| Task description |
Take the lines below beginning at the line that has "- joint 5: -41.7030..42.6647" and stopping after the line that has "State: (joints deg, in", and print them exactly as they are, with no other lines.

| Record set |
○ ○ ○ ○

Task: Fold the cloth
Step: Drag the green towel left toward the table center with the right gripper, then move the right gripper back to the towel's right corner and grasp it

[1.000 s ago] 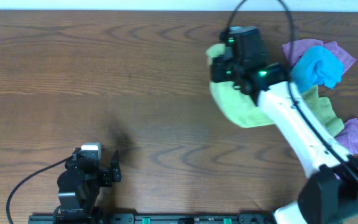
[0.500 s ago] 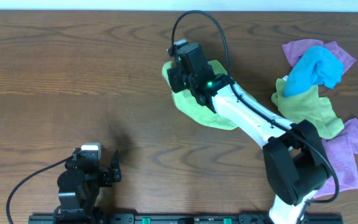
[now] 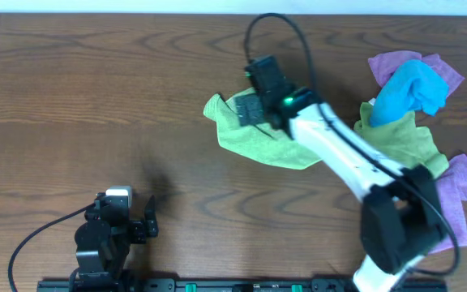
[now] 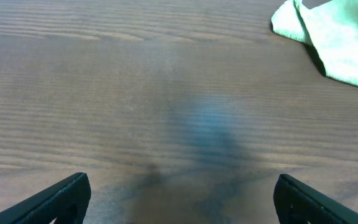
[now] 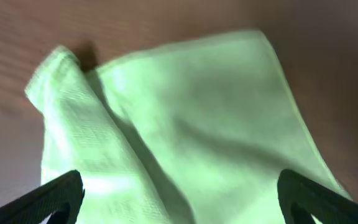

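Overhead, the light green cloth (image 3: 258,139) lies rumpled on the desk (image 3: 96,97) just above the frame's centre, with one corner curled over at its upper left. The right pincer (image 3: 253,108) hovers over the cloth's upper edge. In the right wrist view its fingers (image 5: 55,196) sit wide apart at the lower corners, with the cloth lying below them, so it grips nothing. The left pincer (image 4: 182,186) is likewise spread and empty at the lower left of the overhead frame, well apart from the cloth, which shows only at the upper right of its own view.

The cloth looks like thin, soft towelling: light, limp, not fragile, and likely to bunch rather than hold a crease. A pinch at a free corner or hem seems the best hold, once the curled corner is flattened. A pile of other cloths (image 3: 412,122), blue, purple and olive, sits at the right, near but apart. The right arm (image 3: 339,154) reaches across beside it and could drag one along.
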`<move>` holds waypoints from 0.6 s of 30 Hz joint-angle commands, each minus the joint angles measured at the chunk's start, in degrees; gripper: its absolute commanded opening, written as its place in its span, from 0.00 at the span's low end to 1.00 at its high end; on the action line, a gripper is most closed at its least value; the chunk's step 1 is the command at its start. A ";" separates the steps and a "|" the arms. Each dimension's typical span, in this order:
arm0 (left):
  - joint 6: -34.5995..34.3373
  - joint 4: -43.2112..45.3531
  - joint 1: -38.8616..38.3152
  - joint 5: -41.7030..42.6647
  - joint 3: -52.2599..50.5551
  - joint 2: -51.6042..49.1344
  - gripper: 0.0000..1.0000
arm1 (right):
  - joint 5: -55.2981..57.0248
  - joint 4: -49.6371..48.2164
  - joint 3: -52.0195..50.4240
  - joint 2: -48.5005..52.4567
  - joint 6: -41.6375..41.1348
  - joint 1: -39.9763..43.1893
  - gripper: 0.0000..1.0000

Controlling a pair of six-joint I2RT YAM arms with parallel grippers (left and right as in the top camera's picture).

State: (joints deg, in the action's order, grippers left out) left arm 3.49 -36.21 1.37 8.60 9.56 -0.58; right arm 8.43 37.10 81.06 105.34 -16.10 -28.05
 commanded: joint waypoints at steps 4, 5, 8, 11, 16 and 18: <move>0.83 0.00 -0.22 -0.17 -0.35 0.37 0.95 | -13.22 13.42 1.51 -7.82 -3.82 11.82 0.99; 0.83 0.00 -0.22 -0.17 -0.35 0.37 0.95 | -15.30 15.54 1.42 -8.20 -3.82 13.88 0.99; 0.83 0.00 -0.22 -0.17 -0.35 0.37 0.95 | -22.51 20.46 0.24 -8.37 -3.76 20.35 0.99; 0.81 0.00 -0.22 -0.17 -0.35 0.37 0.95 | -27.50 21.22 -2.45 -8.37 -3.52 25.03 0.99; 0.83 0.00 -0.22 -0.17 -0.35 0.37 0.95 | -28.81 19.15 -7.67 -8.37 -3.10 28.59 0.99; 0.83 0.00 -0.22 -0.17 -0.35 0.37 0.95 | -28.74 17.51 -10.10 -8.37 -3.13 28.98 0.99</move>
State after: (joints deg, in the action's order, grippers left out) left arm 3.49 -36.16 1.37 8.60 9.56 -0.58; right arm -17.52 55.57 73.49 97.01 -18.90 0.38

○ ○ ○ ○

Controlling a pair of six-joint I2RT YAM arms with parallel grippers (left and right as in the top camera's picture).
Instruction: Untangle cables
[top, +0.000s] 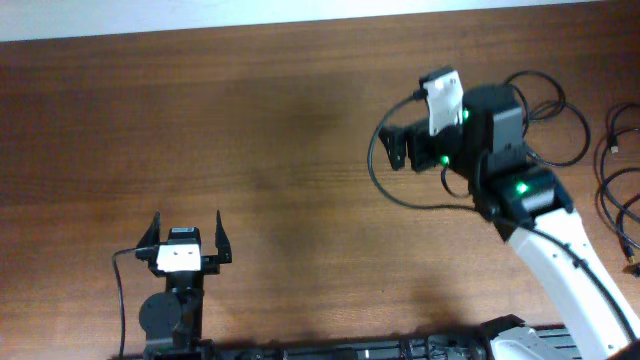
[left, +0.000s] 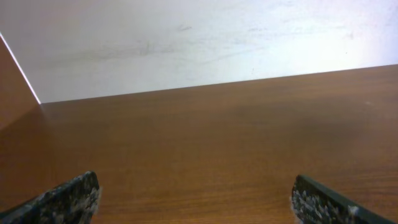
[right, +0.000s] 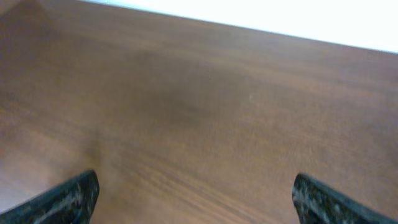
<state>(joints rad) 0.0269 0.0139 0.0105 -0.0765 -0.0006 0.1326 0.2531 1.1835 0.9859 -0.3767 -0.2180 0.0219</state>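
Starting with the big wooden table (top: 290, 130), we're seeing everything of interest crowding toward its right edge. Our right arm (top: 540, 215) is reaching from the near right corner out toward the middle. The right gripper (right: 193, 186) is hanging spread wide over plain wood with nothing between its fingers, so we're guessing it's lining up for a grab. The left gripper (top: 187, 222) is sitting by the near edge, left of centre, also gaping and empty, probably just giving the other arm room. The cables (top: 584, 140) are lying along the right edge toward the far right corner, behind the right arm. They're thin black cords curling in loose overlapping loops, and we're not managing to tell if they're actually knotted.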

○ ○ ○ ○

| Solution for this task |
  - joint 5: -41.7030..42.6647
  - joint 3: -52.2599..50.5551
  - joint 2: -51.6042..49.1344
  - gripper: 0.0000..1.0000
arm1 (right):
  - joint 5: -55.2981..57.0248
  - joint 4: -49.6371..48.2164
  - joint 3: -52.0195..50.4240
  - joint 2: -48.5005..52.4567
  - joint 6: -41.6375..41.1348
  - joint 1: -39.9763..43.1893
  - gripper: 0.0000..1.0000

Controlling a pair of six-joint I2RT YAM arms with parallel grippers (left and right as in the top camera's picture).

State: (joints deg, in the action's order, grippers left out) left arm 3.49 -36.21 1.37 8.60 9.56 -0.58; right arm 8.43 37.10 81.06 105.34 -16.10 -28.05

This completes the output for the exercise.